## Data below
[Start of section]

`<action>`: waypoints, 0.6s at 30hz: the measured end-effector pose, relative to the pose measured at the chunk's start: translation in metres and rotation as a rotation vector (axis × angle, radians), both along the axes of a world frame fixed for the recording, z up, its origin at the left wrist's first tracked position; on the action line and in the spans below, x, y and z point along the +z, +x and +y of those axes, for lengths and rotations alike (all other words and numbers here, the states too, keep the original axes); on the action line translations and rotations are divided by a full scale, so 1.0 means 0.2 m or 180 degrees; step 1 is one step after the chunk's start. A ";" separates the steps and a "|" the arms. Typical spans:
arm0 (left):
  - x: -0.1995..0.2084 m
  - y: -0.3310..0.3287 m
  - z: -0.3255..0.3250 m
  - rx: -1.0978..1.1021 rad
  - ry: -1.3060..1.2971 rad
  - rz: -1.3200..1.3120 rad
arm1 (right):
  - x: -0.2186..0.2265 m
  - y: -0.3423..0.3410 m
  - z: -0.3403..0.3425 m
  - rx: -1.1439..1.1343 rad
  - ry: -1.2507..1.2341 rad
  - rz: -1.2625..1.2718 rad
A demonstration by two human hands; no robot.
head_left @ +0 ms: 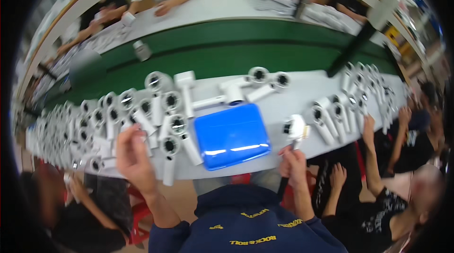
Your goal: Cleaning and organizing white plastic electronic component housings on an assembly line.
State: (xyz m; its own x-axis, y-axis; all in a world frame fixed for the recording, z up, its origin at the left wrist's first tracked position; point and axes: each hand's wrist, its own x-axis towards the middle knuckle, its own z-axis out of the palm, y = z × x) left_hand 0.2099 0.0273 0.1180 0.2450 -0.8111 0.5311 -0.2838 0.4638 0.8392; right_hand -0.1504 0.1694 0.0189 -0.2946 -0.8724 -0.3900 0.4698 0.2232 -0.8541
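Observation:
My right hand (294,162) is closed around the lower part of a white hair-dryer-shaped device (296,126), holding it upright over the table's near edge. Its rounded head shows a dark opening on the left and a yellowish part on the right. Something dark hangs below that hand; I cannot make out whether it belongs to the device. My left hand (135,156) is raised on the left, fingers loosely curled and apart, with nothing visible in them and slightly blurred. Close beyond it lie similar white devices (170,145). Between my hands rests a shiny blue plastic tray (231,137).
Rows of white devices (85,120) crowd the white table (283,101) on the left, with another group (338,111) at right. A green conveyor belt (213,44) runs beyond. A dark post (352,49) stands at far right. Co-workers sit on both sides and opposite.

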 end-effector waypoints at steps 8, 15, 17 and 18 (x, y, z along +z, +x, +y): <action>-0.27 -1.76 0.11 -0.3993 -0.0100 -0.1365 | -0.04 -0.02 0.57 -0.0637 -0.0151 -0.0394; -0.46 -1.98 0.33 -0.3303 0.0398 -0.2739 | -0.04 -0.09 0.81 -0.1341 -0.0337 -0.0340; -0.47 -1.83 0.30 -0.2786 0.0373 -0.2895 | -0.03 -0.10 0.81 -0.1394 -0.0396 -0.0318; -0.47 -1.77 0.26 -0.2703 0.0295 -0.2923 | -0.03 -0.12 0.80 -0.1392 -0.0450 -0.0338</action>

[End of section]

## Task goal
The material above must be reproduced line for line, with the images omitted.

## Answer to the exercise
`<action>`: waypoints, 0.6s at 30hz: the measured end-effector pose, relative to the pose measured at the chunk's start: translation in metres and rotation as a rotation vector (axis × angle, radians), both along the axes of a world frame fixed for the recording, z up, its origin at the left wrist's first tracked position; on the action line and in the spans below, x, y and z point along the +z, +x and +y of those axes, for lengths and rotations alike (all other words and numbers here, the states too, keep the original axes); on the action line translations and rotations are divided by a full scale, so 1.0 means 0.2 m or 180 degrees; step 1 is one step after the chunk's start. A ";" separates the steps and a "|" the arms. Typical spans:
arm0 (left):
  - x: -0.1995..0.2084 m
  - y: -0.3310..0.3287 m
  - z: -0.3255..0.3250 m
  - rx: -1.0978..1.1021 rad
  - ry: -1.3060..1.2971 rad
  - rz: -1.3200..1.3120 rad
arm1 (right):
  - x: -0.2186..0.2265 m
  - y: -0.3423..0.3410 m
  - z: -0.3403..0.3425 m
  - rx: -1.1439..1.1343 rad
  - ry: -1.2507..1.2341 rad
  - rz: -1.2625..1.2718 rad
A demonstration by two human hands; no robot.
head_left @ +0 ms: 
Your goal: Cleaning and organizing white plastic electronic component housings on an assembly line.
State: (xyz m; its own x-axis, y-axis; all in a world frame fixed for the recording, z up, its origin at the left wrist's first tracked position; point and axes: each hand's wrist, its own x-axis towards the middle knuckle, its own z-axis out of the palm, y = z × x) left_hand 0.2099 0.0273 0.1180 0.2450 -0.8111 0.5311 -0.2838 0.4638 0.8392; right_hand -0.1504 0.1694 0.0189 -0.2946 -0.8724 -0.3900 0.4698 0.2232 -0.8541
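Observation:
My right hand (294,162) is closed around the lower part of a white hair-dryer-shaped device (296,126), holding it upright over the table's near edge. Its rounded head shows a dark opening on the left and a yellowish part on the right. Something dark hangs below that hand; I cannot make out whether it belongs to the device. My left hand (135,156) is raised on the left, fingers loosely curled and apart, with nothing visible in them and slightly blurred. Close beyond it lie similar white devices (170,145). Between my hands rests a shiny blue plastic tray (231,137).
Rows of white devices (85,120) crowd the white table (283,101) on the left, with another group (338,111) at right. A green conveyor belt (213,44) runs beyond. A dark post (352,49) stands at far right. Co-workers sit on both sides and opposite.
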
 end-effector waypoints at steps 8, 15, 17 and 18 (x, y, z along +z, +x, +y): <action>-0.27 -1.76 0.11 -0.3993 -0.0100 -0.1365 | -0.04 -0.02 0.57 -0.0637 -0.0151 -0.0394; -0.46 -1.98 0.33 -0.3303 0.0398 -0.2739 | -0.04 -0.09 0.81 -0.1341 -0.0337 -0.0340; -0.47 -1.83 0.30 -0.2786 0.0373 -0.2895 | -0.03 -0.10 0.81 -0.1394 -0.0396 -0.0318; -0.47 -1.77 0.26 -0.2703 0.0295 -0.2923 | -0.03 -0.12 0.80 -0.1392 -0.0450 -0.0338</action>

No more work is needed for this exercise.